Track deaths, suggests Dr Reddy.

"Even if there is some underreporting, a steady and sustained fall in Covid-19 death rates, as a moving seven day average, may be even more suggestive of a genuine downward trend. We have to watch for that," he says.

Pandemics go through four main stages - spark, growth, peak and decline, according to Adam Kucharski, a scientist at the London School of Hygiene and Tropical Medicine who studies how diseases spread. In some cases, he says, these stages will appear multiple times. When the swine flu pandemic arrived in UK in April 2009, it grew rapidly in early summer, peaked in July, then grew and peaked again in late October.

Take the countries with large number of Covid-19 cases - US, UK, Russia and France. The US, say epidemiologists, is entering its third phase of growth after campuses reopened in the fall, and 22 states reported a spike in case numbers. The other countries are all in their second peak.

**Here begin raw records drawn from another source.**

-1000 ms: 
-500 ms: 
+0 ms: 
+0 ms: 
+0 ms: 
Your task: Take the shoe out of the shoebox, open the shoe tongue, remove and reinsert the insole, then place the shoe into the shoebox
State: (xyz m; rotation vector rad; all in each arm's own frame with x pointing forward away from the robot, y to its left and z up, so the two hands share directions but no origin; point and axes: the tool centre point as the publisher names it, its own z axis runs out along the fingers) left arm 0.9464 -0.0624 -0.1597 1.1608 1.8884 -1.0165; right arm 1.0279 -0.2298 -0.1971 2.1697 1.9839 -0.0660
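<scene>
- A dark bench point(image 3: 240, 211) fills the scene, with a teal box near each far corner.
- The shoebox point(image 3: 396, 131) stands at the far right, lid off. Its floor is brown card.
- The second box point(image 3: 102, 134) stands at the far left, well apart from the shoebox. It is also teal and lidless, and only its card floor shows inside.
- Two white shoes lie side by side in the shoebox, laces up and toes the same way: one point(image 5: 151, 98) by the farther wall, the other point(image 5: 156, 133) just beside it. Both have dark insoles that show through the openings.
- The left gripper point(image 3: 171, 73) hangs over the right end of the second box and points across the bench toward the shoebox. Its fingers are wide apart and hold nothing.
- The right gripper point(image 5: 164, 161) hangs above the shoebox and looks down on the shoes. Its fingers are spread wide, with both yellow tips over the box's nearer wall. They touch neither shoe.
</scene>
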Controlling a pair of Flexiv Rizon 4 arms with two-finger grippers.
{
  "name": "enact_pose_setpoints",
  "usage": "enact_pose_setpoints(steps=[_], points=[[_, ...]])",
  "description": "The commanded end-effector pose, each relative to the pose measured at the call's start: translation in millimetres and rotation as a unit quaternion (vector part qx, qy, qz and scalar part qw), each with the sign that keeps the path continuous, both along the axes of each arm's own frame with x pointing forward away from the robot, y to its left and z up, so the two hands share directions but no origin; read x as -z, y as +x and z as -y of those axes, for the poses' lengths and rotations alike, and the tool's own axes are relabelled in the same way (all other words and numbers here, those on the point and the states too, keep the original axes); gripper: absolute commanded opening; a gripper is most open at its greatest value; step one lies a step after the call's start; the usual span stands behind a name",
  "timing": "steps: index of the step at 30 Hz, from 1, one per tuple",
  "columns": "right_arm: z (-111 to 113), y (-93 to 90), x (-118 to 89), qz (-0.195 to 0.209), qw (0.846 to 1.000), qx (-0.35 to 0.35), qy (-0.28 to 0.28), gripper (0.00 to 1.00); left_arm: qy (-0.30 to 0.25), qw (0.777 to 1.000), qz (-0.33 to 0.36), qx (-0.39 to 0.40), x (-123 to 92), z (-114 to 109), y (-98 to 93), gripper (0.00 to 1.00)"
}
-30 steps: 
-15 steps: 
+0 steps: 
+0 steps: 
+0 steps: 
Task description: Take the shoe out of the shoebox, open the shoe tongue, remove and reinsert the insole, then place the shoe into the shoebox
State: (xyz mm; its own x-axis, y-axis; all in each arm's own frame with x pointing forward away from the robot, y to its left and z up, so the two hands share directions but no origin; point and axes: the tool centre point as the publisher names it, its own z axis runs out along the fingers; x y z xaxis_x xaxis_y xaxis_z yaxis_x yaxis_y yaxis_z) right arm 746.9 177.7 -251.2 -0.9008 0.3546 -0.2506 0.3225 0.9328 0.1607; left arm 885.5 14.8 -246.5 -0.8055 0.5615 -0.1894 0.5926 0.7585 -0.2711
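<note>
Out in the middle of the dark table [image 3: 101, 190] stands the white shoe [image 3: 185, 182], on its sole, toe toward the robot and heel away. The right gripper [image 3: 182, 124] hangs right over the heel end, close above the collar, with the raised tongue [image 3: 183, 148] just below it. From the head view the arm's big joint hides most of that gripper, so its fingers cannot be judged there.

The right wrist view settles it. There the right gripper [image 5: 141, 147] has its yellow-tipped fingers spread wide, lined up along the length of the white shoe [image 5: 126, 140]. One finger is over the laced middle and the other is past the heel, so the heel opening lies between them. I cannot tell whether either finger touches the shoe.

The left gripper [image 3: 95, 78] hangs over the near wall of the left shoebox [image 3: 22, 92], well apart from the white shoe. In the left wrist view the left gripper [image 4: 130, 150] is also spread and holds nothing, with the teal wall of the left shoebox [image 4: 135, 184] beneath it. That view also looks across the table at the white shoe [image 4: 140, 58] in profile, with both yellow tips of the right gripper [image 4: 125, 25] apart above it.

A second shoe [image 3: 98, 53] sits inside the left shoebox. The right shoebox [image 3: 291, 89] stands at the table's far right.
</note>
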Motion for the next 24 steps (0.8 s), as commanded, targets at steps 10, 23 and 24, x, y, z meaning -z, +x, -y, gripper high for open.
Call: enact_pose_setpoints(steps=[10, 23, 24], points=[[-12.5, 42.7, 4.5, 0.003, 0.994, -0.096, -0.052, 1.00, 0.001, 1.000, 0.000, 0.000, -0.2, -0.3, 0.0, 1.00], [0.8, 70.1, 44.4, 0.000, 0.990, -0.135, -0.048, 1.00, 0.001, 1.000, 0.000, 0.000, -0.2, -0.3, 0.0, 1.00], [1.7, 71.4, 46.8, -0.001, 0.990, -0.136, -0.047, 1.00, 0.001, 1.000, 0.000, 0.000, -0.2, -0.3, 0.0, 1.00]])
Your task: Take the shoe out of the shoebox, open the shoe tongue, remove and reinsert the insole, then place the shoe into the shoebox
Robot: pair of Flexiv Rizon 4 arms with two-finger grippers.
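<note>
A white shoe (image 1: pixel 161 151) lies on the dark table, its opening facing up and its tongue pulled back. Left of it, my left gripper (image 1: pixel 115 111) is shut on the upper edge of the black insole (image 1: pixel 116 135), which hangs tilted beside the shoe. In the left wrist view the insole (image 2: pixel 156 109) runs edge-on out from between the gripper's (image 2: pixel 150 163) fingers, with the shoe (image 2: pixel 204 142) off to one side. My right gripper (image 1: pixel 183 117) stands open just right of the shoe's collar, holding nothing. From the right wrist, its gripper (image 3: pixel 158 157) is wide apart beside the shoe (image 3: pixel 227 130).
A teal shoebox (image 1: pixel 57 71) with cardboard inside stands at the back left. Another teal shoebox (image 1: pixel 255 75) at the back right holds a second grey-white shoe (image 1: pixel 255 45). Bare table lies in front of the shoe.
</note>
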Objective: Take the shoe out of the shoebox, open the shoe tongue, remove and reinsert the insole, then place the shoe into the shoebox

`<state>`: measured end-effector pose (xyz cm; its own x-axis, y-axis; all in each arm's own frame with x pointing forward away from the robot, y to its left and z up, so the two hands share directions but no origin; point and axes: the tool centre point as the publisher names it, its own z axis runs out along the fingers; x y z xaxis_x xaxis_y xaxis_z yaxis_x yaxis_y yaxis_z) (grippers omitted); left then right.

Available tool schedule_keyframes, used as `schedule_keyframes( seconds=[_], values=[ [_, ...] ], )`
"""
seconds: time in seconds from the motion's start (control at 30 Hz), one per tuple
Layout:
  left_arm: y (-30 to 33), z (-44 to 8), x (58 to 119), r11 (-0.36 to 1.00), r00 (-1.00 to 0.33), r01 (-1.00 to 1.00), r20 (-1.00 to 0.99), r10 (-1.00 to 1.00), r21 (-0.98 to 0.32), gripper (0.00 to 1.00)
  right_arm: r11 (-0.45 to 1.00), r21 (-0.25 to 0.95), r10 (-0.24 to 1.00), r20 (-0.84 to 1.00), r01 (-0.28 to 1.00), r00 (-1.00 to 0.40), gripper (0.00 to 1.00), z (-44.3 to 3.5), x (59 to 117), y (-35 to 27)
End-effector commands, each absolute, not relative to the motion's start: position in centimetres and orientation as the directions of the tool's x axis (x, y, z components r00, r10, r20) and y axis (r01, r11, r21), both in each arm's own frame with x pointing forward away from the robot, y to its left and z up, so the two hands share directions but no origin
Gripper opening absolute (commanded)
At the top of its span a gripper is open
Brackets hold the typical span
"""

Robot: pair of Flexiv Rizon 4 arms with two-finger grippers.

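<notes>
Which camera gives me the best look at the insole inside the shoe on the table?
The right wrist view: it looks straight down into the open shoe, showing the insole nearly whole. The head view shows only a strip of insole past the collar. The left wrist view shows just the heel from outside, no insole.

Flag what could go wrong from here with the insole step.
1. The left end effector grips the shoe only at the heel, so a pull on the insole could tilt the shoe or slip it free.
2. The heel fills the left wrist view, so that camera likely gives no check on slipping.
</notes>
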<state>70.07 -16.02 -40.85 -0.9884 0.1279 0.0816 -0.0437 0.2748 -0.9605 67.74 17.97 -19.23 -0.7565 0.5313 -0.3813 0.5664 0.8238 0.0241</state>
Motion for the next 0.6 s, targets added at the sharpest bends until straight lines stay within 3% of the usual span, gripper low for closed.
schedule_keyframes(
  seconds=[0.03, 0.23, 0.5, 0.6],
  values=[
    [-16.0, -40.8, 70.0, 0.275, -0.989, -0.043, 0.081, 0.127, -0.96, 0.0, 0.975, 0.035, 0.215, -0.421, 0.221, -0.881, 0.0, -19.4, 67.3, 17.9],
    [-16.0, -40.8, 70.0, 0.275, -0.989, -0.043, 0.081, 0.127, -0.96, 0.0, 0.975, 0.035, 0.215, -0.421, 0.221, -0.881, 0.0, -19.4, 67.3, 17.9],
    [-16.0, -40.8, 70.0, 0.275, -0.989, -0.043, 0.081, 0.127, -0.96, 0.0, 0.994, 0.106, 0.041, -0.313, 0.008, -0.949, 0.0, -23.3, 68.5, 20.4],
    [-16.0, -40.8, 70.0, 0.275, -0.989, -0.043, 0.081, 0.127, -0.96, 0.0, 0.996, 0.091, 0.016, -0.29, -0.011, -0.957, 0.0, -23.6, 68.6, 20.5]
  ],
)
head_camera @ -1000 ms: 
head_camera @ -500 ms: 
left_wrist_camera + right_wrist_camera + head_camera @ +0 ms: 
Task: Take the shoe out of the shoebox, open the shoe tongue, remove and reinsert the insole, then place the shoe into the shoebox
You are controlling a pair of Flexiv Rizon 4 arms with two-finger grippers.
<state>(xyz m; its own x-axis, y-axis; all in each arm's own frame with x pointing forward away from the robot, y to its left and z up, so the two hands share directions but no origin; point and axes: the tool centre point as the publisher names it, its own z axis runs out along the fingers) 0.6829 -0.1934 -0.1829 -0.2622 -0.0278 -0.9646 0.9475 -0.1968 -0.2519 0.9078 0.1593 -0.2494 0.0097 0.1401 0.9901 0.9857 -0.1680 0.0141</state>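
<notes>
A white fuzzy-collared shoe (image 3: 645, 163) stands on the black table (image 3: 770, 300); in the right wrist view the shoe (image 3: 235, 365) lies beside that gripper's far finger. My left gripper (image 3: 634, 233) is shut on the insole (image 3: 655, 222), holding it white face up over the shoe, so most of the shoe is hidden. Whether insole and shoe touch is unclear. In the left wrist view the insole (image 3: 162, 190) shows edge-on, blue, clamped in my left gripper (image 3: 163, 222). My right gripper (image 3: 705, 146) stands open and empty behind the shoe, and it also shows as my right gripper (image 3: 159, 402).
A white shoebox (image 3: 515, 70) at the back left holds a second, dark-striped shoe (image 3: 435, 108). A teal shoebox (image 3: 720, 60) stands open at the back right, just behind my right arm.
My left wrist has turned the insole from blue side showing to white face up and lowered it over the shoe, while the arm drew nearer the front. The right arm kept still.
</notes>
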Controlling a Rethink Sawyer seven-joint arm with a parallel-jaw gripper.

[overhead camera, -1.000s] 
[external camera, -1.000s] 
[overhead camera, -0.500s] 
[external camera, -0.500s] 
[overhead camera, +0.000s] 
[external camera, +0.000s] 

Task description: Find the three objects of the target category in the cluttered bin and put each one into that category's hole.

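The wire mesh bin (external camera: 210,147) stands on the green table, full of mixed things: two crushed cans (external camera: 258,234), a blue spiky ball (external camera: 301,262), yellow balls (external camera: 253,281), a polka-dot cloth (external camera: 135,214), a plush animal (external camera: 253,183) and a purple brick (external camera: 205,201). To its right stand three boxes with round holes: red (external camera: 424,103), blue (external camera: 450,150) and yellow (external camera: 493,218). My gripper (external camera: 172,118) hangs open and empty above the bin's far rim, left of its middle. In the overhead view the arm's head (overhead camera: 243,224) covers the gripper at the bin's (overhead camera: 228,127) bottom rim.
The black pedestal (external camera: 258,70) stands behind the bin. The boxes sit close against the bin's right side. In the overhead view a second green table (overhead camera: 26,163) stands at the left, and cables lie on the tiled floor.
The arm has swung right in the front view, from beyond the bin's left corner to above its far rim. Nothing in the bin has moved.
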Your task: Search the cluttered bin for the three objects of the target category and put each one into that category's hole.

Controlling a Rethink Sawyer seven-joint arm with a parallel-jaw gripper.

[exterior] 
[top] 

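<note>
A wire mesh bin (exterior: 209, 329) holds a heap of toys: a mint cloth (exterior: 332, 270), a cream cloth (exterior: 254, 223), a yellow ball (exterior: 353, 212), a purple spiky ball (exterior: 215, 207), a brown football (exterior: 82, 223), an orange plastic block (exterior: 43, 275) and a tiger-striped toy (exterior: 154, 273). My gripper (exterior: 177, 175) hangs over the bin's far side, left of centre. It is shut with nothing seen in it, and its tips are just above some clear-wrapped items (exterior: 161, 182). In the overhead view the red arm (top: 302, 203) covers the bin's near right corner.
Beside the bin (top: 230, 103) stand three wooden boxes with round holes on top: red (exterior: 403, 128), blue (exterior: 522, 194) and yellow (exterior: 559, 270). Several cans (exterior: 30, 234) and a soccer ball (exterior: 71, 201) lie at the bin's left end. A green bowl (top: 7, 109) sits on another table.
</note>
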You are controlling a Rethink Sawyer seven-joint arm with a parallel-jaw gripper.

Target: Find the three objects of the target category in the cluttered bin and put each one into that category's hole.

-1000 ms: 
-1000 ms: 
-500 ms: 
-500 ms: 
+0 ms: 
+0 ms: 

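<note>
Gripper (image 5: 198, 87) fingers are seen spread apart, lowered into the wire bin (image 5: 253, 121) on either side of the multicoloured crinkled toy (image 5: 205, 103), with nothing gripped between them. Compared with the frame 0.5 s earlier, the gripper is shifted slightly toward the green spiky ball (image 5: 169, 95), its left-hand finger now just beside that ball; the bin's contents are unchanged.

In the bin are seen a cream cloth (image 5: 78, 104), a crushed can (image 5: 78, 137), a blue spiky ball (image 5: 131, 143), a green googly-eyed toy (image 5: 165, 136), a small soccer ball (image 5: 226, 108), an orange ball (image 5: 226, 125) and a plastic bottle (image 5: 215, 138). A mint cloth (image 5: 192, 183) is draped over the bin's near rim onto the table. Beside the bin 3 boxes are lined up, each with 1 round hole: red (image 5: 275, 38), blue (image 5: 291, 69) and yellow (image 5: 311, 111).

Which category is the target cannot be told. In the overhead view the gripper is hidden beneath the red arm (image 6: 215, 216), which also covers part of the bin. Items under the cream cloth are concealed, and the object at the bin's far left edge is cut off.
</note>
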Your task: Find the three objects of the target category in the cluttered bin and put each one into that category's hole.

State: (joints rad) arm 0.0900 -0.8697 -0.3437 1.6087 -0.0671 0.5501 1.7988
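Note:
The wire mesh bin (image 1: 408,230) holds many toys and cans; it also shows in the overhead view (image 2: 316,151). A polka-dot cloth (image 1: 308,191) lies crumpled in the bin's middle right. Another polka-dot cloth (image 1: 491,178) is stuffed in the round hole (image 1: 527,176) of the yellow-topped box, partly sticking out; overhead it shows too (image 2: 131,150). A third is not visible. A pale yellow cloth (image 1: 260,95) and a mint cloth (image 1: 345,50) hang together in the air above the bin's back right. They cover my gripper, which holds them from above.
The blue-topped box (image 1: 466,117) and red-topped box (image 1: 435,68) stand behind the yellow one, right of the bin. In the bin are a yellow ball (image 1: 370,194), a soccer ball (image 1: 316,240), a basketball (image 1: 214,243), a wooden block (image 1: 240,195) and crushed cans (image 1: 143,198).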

So any feeling of security is "transient and ephemeral", says Dr Mukherjee. India's busy festival season is around the corner. This is when people and families get together. A few 'superspreader' events and increased mobility can again change the course of the virus in two weeks, she adds.

"This is not a state of containment or complacence," says Dr Mukherjee. "We will have to get used to this pause, restart, drive mode of cruising till half of the world gets inoculated. That is the unfortunate reality."

So keep your mask on, wash your hands and stay away from crowded places.